Supplied records section start

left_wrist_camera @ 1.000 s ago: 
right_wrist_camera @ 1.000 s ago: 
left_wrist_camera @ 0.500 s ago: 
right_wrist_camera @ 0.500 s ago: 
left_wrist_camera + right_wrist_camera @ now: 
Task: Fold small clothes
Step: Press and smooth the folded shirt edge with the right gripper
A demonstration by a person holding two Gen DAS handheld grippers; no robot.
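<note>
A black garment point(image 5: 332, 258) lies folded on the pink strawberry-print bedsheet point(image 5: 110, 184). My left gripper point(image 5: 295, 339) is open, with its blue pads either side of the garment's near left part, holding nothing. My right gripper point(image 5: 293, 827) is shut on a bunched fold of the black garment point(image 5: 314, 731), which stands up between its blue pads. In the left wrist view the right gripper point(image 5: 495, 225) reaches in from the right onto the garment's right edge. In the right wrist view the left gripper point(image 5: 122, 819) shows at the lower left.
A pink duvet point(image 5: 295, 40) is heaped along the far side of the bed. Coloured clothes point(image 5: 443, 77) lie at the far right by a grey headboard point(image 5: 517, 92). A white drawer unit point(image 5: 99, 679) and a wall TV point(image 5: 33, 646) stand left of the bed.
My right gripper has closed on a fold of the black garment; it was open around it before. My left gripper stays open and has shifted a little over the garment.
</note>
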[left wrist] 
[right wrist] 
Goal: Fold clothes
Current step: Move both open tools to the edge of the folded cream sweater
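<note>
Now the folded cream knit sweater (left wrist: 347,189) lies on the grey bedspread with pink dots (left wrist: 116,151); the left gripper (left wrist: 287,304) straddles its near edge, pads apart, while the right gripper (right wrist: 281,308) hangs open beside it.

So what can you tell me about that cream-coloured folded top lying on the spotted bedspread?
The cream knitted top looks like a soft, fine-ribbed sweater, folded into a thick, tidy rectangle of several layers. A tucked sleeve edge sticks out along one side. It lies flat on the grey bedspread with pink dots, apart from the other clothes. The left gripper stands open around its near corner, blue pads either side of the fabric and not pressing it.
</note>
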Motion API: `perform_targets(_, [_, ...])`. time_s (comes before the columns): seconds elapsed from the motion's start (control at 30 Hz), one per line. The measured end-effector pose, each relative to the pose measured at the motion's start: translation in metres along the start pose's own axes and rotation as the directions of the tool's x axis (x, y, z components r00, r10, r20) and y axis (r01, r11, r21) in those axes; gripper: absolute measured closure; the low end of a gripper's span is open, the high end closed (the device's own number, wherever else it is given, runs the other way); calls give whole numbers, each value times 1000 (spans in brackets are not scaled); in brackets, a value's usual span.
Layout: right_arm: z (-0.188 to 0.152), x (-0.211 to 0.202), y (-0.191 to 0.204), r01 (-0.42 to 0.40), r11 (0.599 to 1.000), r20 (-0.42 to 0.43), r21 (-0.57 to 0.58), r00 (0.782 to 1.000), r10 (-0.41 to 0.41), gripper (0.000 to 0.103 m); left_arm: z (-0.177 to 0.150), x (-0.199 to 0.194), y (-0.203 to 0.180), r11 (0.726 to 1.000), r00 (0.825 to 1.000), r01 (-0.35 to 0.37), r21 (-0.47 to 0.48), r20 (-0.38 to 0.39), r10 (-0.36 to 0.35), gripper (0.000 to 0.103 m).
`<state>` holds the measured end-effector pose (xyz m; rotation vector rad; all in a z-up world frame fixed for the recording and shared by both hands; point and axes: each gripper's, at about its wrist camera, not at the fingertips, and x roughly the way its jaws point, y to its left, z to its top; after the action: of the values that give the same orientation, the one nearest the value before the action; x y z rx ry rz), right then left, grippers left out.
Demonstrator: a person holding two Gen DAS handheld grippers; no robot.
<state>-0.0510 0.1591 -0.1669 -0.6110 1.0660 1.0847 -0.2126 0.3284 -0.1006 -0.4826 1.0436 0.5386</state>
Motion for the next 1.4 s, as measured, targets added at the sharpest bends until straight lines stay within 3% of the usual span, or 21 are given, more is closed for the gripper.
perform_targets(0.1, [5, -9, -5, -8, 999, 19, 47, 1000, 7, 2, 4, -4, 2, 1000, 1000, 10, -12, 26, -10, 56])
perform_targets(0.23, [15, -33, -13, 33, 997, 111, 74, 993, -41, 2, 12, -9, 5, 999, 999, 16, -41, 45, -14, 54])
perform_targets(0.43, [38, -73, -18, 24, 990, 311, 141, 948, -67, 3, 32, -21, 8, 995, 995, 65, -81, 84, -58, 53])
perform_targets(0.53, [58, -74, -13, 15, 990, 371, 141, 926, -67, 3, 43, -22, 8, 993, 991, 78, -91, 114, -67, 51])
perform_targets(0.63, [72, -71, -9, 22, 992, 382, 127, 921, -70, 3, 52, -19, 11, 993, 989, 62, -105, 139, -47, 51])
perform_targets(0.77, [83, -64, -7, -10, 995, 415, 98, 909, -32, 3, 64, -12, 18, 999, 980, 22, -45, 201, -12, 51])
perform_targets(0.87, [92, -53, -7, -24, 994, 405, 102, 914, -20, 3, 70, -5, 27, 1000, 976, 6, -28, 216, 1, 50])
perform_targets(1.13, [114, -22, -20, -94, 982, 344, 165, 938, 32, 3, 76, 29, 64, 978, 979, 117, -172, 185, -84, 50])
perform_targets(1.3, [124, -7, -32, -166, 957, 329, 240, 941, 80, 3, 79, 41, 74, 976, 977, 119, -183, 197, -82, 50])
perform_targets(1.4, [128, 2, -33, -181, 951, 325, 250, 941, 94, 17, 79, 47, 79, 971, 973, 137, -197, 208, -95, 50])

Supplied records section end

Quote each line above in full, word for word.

The completed task
left_wrist_camera @ 1.000 s ago: 
right_wrist_camera @ 1.000 s ago: 
left_wrist_camera @ 0.500 s ago: 
right_wrist_camera @ 0.500 s ago: 
left_wrist_camera + right_wrist_camera @ now: 
Task: Fold small clothes
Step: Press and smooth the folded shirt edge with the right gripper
A demonstration by a person holding two Gen DAS handheld grippers; no robot.
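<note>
A black garment point(image 5: 332, 258) lies folded on the pink strawberry-print bedsheet point(image 5: 110, 184). My left gripper point(image 5: 295, 339) is open, with its blue pads either side of the garment's near left part, holding nothing. My right gripper point(image 5: 293, 827) is shut on a bunched fold of the black garment point(image 5: 314, 731), which stands up between its blue pads. In the left wrist view the right gripper point(image 5: 495, 225) reaches in from the right onto the garment's right edge. In the right wrist view the left gripper point(image 5: 122, 819) shows at the lower left.
A pink duvet point(image 5: 295, 40) is heaped along the far side of the bed. Coloured clothes point(image 5: 443, 77) lie at the far right by a grey headboard point(image 5: 517, 92). A white drawer unit point(image 5: 99, 679) and a wall TV point(image 5: 33, 646) stand left of the bed.
My right gripper has closed on a fold of the black garment; it was open around it before. My left gripper stays open and has shifted a little over the garment.
</note>
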[left wrist] 
[right wrist] 
Goal: Fold clothes
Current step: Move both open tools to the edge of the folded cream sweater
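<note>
Now the folded cream knit sweater (left wrist: 347,189) lies on the grey bedspread with pink dots (left wrist: 116,151); the left gripper (left wrist: 287,304) straddles its near edge, pads apart, while the right gripper (right wrist: 281,308) hangs open beside it.

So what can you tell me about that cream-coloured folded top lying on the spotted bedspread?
The cream knitted top looks like a soft, fine-ribbed sweater, folded into a thick, tidy rectangle of several layers. A tucked sleeve edge sticks out along one side. It lies flat on the grey bedspread with pink dots, apart from the other clothes. The left gripper stands open around its near corner, blue pads either side of the fabric and not pressing it.
</note>
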Motion API: `perform_targets(_, [_, ...])`. time_s (comes before the columns): seconds elapsed from the motion's start (control at 30 Hz), one per line. The measured end-effector pose, each relative to the pose measured at the motion's start: translation in metres along the start pose's own axes and rotation as the directions of the tool's x axis (x, y, z components r00, r10, r20) and y axis (r01, r11, r21) in those axes; gripper: absolute measured closure; the low end of a gripper's span is open, the high end closed (the device's own number, wherever else it is given, runs the other way); calls give whole numbers, each value times 1000 (spans in brackets are not scaled); in brackets, a value's usual span.
Layout: right_arm: z (-0.188 to 0.152), x (-0.211 to 0.202), y (-0.191 to 0.204), r01 (-0.42 to 0.40), r11 (0.599 to 1.000), r20 (-0.42 to 0.43), r21 (-0.57 to 0.58), r00 (0.782 to 1.000), r10 (-0.41 to 0.41), gripper (0.000 to 0.103 m); left_arm: z (-0.177 to 0.150), x (-0.199 to 0.194), y (-0.203 to 0.180), r11 (0.726 to 1.000), r00 (0.825 to 1.000), r01 (-0.35 to 0.37), r21 (-0.47 to 0.48), r20 (-0.38 to 0.39), r10 (-0.36 to 0.35), gripper (0.000 to 0.103 m).
`<state>` holds the measured end-effector pose (xyz m; rotation vector rad; all in a z-up world frame fixed for the recording and shared by both hands; point and axes: each gripper's, at about its wrist camera, not at the fingertips, and x roughly the way its jaws point, y to its left, z to its top; after the action: of the values that give the same orientation, the one nearest the value before the action; x y z rx ry rz), right then left, grippers left out.
Demonstrator: a person holding two Gen DAS handheld grippers; no robot.
<state>-0.0510 0.1591 -0.1669 -0.6110 1.0660 1.0847 -0.2126 0.3284 -0.1006 -0.4826 1.0436 0.5386</state>
Motion for the next 1.4 s, as measured, targets added at the sharpest bends until straight lines stay within 3% of the usual span, or 21 are given, more is closed for the gripper.
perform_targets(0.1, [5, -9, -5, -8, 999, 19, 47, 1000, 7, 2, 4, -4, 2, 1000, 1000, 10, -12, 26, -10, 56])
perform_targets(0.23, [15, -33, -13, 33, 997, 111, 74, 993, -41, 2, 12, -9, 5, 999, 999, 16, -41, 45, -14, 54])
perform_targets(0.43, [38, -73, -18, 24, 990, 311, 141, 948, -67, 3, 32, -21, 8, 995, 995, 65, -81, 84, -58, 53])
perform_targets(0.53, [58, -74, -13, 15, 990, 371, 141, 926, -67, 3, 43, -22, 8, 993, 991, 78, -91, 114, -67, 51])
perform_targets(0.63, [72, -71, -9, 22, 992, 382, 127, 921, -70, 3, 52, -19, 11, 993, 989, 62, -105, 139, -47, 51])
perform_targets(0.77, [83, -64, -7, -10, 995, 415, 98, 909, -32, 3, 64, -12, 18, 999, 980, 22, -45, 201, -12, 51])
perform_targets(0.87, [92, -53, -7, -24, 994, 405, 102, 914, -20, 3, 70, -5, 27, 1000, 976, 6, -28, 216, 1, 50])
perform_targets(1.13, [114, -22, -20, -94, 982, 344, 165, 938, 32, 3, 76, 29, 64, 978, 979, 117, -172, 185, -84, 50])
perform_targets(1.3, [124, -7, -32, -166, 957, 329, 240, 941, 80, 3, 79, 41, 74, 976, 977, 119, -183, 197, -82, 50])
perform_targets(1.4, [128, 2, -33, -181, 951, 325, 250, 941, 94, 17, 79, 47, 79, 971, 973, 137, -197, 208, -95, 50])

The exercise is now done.